United Way of Broward County Commission on Behavioral Health & Drug Prevention (UWBCCBHDP) supports and protects the fundamental human, civil, constitutional and statutory rights of each participant. 

Participants are treated with full respect and dignity regardless of race, religion, sex, ethnicity, physical disability, age, sexual orientation or mental illness. 

Participants will be made aware of their rights when signing up for any prevention services offered by UWBCCBHDP.  UWBCCBHDP will make staff members available to answer any questions or concerns, respond to problems or complaints, and to assist in any way to assure that their rights are protected and respected. 

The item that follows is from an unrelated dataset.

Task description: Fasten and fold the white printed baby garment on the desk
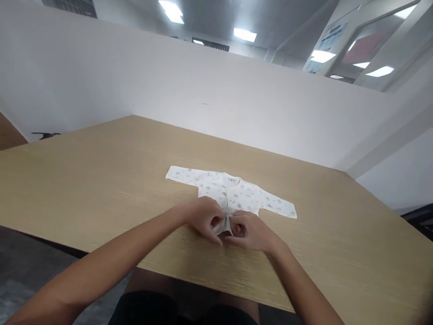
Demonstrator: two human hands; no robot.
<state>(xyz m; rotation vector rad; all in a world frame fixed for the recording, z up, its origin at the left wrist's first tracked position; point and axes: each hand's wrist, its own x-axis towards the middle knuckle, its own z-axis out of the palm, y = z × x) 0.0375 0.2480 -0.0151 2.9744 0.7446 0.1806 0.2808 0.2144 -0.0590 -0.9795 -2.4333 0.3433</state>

Participants, including family members and/or guardians of the participant, may file grievances for any reason with cause and have access to grievance forms at all times.  All parties who express their right to file a grievance will be free from harassment or retribution, as protected by State and Federal Laws.

If the service in question is funded by the Broward Behavioral Health Coalition (BBHC), the participant may appeal to the BBHC for a final determination directly by calling 1-877-698-7794. 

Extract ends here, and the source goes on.